* Exercise requirements *
Within the data that follows, set down exactly the lines from the one containing "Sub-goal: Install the" through the one containing "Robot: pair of", both ends included.
^^^^
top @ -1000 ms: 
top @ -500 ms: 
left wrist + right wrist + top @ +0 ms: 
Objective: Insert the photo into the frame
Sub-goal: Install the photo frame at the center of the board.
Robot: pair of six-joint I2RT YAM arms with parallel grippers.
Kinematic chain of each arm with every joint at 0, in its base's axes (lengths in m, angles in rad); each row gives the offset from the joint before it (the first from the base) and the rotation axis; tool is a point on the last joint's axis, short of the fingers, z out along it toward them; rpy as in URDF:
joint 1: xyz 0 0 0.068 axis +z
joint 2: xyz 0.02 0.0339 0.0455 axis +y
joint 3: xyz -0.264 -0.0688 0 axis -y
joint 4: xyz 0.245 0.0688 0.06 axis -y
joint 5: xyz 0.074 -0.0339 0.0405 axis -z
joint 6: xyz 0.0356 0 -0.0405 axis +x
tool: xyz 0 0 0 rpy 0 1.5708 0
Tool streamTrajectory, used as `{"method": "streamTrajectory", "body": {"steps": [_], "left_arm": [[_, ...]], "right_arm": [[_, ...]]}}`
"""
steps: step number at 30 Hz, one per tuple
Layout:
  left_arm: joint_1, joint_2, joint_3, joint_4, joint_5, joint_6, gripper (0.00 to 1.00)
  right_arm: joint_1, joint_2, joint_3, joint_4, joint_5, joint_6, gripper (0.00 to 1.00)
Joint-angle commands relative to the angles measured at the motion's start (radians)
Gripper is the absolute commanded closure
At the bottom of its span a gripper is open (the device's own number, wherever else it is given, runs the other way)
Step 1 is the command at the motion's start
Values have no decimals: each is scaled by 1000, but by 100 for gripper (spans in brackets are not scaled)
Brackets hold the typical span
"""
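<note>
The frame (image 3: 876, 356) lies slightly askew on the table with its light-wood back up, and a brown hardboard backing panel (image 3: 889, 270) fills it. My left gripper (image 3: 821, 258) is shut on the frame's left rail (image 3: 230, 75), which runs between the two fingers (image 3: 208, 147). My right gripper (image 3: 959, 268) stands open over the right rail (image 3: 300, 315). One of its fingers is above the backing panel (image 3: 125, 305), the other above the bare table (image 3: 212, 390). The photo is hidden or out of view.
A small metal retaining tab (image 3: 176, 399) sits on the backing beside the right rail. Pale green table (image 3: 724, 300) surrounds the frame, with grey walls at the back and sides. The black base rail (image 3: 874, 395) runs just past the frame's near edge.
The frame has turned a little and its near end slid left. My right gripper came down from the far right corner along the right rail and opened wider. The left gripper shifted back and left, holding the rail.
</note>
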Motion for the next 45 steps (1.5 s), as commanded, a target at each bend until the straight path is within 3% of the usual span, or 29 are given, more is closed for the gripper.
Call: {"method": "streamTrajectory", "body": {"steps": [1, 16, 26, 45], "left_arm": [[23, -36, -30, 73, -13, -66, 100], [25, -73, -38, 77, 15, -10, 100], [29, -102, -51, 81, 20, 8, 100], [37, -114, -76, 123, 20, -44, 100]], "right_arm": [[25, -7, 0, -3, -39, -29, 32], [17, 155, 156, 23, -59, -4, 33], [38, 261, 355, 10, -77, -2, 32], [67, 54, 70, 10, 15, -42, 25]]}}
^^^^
* Completed task *
Sub-goal: Install the photo frame at the center of the board.
Robot: pair of six-joint I2RT YAM arms with parallel grippers.

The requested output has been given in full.